Ao ver o nome no Diário Oficial como aprovado e classificado no concurso para professor da Universidade Federal do Piauí (UFPI), na última segunda-feira (6), Thiago Pajeú, de 32 anos, relembrou, por meio de postagem no Instagram, a trajetória pessoal e acadêmica, que acumula duas graduações, um mestrado, doutorado e pós-doutorado. Ao todo, foram 14 anos dedicados à pesquisa, ciência e muito estudo.
Oriundo de escola e universidade públicas, Thiago precisou driblar várias dificuldades. Jovem negro, filho de empregada doméstica e mão solo e residindo, na infância e junventude, na Comunidade Novo Horizonte, popularmente conhecida como Suvaco da Cobra, que está localizada em Jaboatão dos Guararapes, Região Metropolitana do Recife, ele afirmou à reportagem que "tudo isso serviu de mais incentivo para eu não desistir do meu objetivo, que era passar em um concurso público na minha área e poder ter uma vida melhor. Talvez, se eu não tivesse passado por toda essa dificuldade eu não tivesse chegado até aqui".
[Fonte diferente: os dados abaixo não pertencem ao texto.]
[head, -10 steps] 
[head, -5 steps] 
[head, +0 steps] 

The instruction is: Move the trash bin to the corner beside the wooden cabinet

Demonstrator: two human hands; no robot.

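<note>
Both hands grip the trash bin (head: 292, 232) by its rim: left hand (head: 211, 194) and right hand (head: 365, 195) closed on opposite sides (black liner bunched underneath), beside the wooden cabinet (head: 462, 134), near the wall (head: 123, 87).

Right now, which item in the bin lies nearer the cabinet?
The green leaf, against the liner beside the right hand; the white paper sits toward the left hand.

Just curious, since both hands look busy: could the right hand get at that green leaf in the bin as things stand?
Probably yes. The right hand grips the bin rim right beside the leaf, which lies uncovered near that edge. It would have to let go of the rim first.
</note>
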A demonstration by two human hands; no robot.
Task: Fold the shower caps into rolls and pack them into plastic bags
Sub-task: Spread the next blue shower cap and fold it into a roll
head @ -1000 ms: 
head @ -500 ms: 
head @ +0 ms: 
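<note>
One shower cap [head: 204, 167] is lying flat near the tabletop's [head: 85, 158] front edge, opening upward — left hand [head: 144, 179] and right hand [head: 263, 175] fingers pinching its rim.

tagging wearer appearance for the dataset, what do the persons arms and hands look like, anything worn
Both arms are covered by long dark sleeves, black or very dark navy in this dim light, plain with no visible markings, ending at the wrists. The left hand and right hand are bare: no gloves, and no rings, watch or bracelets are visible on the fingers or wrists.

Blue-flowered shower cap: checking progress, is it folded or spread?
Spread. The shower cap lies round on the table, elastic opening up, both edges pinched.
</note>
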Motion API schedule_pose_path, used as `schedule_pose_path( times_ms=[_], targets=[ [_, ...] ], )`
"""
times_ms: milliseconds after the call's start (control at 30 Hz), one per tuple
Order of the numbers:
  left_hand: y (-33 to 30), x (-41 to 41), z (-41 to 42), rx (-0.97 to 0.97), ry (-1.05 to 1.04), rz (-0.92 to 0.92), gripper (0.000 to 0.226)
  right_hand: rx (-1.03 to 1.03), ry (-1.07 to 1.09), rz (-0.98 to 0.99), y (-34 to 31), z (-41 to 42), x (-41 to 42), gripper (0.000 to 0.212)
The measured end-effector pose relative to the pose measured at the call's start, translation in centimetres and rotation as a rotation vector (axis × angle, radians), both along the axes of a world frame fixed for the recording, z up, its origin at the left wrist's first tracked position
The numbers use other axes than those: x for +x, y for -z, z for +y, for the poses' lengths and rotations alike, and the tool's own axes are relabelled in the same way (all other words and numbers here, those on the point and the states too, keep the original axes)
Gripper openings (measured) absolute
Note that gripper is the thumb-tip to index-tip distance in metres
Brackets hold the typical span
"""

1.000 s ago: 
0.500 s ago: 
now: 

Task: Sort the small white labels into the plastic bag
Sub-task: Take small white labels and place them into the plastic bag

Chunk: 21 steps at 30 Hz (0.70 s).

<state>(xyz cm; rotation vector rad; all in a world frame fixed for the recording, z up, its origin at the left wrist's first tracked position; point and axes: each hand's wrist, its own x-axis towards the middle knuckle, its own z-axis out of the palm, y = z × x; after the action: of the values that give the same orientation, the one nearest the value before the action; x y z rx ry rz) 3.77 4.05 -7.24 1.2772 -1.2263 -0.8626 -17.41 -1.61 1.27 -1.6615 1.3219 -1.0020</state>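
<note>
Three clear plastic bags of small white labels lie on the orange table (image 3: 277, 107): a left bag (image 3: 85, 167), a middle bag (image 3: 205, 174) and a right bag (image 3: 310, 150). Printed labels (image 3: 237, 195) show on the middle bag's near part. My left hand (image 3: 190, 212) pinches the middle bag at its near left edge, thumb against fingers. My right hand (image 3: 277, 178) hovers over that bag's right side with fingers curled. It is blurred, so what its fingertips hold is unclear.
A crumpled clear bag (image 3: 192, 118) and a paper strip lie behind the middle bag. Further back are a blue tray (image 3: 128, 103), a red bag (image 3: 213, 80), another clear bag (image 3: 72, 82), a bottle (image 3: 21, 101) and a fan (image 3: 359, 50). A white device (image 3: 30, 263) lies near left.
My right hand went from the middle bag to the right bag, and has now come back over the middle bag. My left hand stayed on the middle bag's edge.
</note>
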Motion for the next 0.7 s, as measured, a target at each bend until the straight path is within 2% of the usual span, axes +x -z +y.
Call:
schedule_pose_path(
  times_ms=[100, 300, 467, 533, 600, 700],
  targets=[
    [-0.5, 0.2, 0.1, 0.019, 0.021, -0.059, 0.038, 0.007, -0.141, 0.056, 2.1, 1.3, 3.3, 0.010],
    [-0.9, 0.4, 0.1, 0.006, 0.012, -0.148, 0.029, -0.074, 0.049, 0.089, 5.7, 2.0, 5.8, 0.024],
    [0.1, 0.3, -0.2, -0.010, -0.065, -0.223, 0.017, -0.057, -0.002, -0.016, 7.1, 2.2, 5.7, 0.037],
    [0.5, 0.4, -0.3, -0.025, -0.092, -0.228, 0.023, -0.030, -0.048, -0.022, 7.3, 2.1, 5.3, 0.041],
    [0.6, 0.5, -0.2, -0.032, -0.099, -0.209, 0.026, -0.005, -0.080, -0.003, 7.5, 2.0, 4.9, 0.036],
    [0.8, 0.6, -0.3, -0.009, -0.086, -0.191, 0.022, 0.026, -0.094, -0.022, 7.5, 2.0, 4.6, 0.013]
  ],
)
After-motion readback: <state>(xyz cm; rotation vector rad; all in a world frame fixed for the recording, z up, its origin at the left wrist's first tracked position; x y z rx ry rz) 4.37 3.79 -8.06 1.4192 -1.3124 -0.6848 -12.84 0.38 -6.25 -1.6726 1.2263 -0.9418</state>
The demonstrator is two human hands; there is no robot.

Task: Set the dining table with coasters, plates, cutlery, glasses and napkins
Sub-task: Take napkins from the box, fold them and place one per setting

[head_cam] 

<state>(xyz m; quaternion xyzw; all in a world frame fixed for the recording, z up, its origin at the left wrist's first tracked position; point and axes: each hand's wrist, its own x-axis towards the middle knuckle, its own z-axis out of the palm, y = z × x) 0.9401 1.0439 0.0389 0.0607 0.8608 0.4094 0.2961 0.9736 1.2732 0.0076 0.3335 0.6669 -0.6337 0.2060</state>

##RECOMENDA##Primeiro da família a ter formação superior, Thiago Pajeú atribui muito das conquistas ao incentivo dado pela mãe, que não completou o ensino médio devido à necessidade de começar a trabalhar aos 12 anos. Quando criança, ele a acompanhava durante o expediente.
"Enquanto ela cuidava dos afazeres domésticos, das casas que trabalhava, me passava uma cartilha de ABC, pedindo para eu ir dizendo a tabuada. Dessa forma, eu frequentava de manhã a escola e a tarde ficava estudando até ela ser liberada e irmos para casa. Desde muito cedo, então, eu tinha na minha mente que estudando eu poderia proporcionar para ela e para mim um futuro melhor".
No texto publicado na rede social, o, agora, professor universitário expôs momentos difíceis e relatou que conviveu muito tempo sem saneamento básico e que só conseguiu tomar um banho de chuveiro no período em que fazia o doutorado. "Para a maioria das pessoas, essa é uma situação realmente de surpresa. A pessoa passa por isso, quase que sua totalidade da infância e juventude, mas para mim, é o que eu tinha, era o que cresci, era a minha realidade", explica.
E relembra: "muitas vezes, em épocas de chuva, alagava muito onde eu morava [Comunidade Novo Horizonte]. Então, várias vezes entrou água na minha casa, perdemos, várias vezes, eletrodomésticos, inclusive, passei dois anos sem geladeira. Essa, eu acho, que foi a pior fase que vivemos, porque tínhamos que consumir muito produto industrializado e beber água morna ou, levemente fria devido ao filtro de barro que temos até hoje".
“Em vários momentos pensei em desistir”
Mesmo acreditando que tudo tem um propósito para acontecer, Thiago Pajeú contou à reportagem que pensou em desistir da trajetória diante do racismo e condição financeira. "Em vários momentos pensei em desistir. Principalmente, nos últimos anos, quando fiz algumas seleções e muitas vezes via, implicitamente, que não era escolhido, em virtude da minha raça ou por aparentar ser de origem mais humilde", ressalta.
O desejo de continuar veio da força dada pela família e amigos, além da fé. Pajeú sabe que sua trajetória não é regra, mas uma exceção diante de tanta diferença no acesso ao ensino superior. Por isso, ele quer se tornar referência para outros jovens negros de periferia. "Infelizmente nesse meio acadêmico e científico temos pouquíssimas referências de professores e cientistas negros, então, hoje, me sinto na obrigação de mostrar a representatividade e servir como exemplo as futuras gerações".
Aos estudantes, que vivem em uma realidade que um dia foi a de Thiago, e que estão tentando ingressar na universidade pública, o professor universitário aconselha a não desistir. "Não liguem para julgamentos ou preconceitos. Temos que mostrar, ainda mais, a sociedade e aos mais jovens que todos, independente de raça, religião, sexo ou classe social, somos capazes e merecemos ocupar o destaque que quisermos na nossa sociedade. E que, principalmente, não desistam dos seus sonhos e objetivos, embora eles possam demorar. Faça no seu tempo, a passos curtos", salienta Thiago Pajeú.